L’emploi d’un pont-canal pour franchir le fleuve soulève des objections non moins graves; ce système oblige en effet à relever la ligne d’eau du point de partage d’au moins 12 mètres, et à exécuter par suite quatre écluses de plus sur chaque versant; il présente d’ailleurs des difficultés d’alimentation très sérieuses.

La traversée du Nil est donc la difficulté capitale des tracés par Alexandrie. J’en conclus immédiatement que tout tracé par le Delta qui aurait à traverser les diverses branches du fleuve et les canaux d’irrigation qui sillonnent le pays doit être repoussé. Il y a d’ailleurs, pour rapprocher le tracé du Caire, des raisons qui touchent aux intérêts politiques et matériels de l’Egypte, et dont il est impossible de faire abstraction.
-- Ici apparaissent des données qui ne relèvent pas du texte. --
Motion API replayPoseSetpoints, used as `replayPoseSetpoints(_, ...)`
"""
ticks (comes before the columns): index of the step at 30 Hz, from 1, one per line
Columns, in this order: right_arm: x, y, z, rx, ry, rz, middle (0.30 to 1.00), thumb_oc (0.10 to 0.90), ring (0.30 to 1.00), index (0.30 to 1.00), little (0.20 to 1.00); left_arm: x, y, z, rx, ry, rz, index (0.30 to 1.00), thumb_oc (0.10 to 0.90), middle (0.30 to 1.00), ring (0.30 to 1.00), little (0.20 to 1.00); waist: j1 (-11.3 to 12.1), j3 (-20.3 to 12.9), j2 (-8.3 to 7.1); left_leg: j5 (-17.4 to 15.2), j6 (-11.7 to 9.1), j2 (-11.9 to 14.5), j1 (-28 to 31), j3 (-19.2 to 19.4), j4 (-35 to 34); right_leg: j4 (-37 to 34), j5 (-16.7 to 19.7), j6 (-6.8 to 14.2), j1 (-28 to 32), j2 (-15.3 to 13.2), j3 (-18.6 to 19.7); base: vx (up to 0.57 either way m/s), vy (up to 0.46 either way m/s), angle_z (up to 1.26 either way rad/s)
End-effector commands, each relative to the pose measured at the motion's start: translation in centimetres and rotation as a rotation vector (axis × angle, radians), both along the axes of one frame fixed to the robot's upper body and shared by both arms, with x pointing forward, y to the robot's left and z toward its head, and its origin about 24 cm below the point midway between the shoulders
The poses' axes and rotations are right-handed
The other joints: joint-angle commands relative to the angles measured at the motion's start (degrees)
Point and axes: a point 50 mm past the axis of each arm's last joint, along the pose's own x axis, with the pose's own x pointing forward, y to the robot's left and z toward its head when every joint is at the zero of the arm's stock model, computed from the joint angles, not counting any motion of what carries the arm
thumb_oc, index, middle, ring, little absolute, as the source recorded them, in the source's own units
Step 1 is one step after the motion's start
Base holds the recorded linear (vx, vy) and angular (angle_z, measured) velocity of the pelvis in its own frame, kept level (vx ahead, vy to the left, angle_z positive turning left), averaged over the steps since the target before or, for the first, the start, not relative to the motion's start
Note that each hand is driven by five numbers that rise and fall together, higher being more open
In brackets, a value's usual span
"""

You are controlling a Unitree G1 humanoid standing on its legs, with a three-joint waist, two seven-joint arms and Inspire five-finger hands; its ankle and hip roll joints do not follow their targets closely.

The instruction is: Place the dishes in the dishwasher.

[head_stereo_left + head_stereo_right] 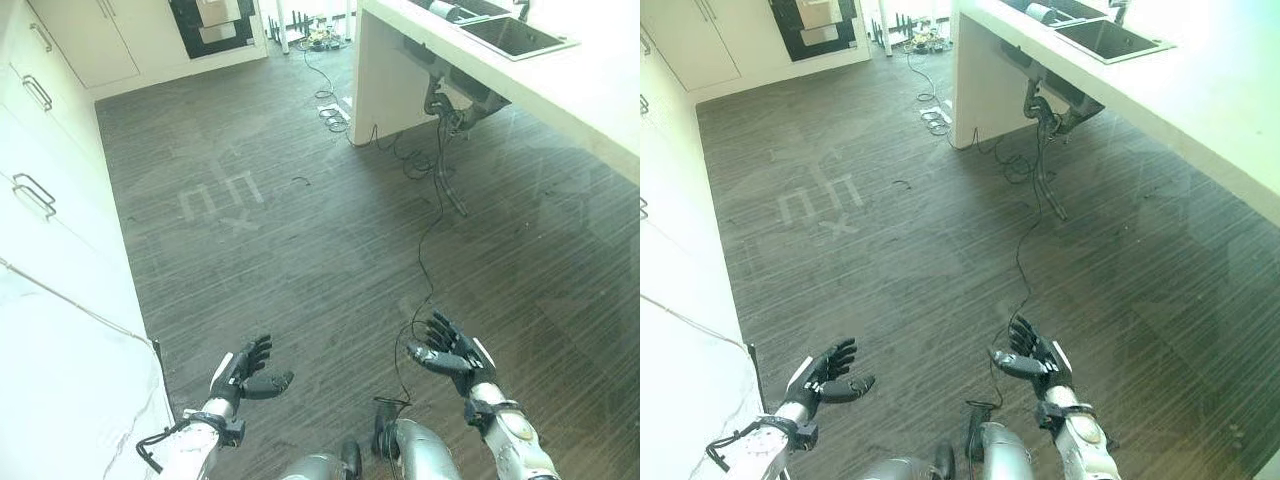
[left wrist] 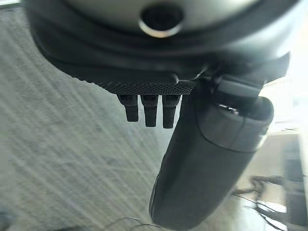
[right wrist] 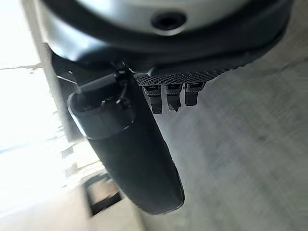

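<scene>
My left hand (image 1: 248,372) hung with its fingers (image 2: 149,109) loosely spread and its thumb (image 2: 207,159) out to the side, palm turned inward, holding nothing. My right hand (image 1: 452,356) mirrored it, fingers (image 3: 168,97) relaxed and thumb (image 3: 132,154) extended, also empty. Both hands floated low above the dark plank floor (image 1: 300,250), well apart from each other and touching nothing.

Outward from the hands, white drawers (image 1: 40,190) with metal handles ran along my left side, and a pale worktop (image 1: 50,390) lay just beside my left arm. Ahead and to my right stood a white counter (image 1: 600,90) with a dark sink (image 1: 510,35) sunk into it; a pale round object beside the sink was too small to identify. Loose cables (image 1: 430,200) trailed from under the counter across the floor toward me.

I could make out no dishes in these views, and I could not tell which cabinet front, if any, was the dishwasher. I judged the task not yet begun: nothing was grasped and nothing loaded.

The risks I judged from here were these. The cables lay on the path to the counter and could snag a foot during an approach. With the dishes unlocated, a reach made too early could strike the counter edge or a drawer handle. Open, relaxed fingers would need a firm, centred closure on any dish, since a smooth rim could slip from a shallow pinch and drop to the hard floor.
</scene>
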Motion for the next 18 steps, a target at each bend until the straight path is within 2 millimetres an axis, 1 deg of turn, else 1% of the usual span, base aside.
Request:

Enfin la construction du barrage, s’il s’achève et s’il produit les résultats qu’on en attend, serait une raison décisive pour reporter en amont de cet ouvrage l’origine des deux branches du canal.

Les nivellemens de 1847 établissent d’après les renseignemens fournis par M. Mougel, à qui sont dus les projets du barrage, et qui en a dirigé l’exécution, que cet ouvrage une fois complété aurait pour résultat de relever le niveau du Nil en amont à la cote 17; le radier est d’ailleurs établi à la cote 10,40, et les hautes eaux atteignent la cote 19,22. Il en résulte que le tirant d’eau en amont du barrage serait en basses eaux de 6m60, et en hautes eaux de 8m 80. Si donc ce projet s’achève, s’il réalise les espérances de l’ingénieur distingué qui l’a conçu, il suffirait de relever un peu le niveau de la retenue pour assurer pendant onze mois au moins un tirant d’eau supérieur à 8 mètres. Reste la difficulté de maintenir le lit du fleuve au niveau du radier; mais cette difficulté, à peu près insoluble dans les cours d’eau à crues rapides et passagères qui modifient sans cesse le fonds me paraît très surmontable dans un fleuve comme le Nil, qui n’a chaque année qu’une crue unique, et qui s’élève lentement et régulièrement pendant trois mois pour s’abaisser ensuite avec la même régularité et avec une lenteur plus grande encore pendant le reste de l’année. Avec ce régime, une puissante machine à draguer suffirait sans doute pour maintenir le lit au niveau du radier.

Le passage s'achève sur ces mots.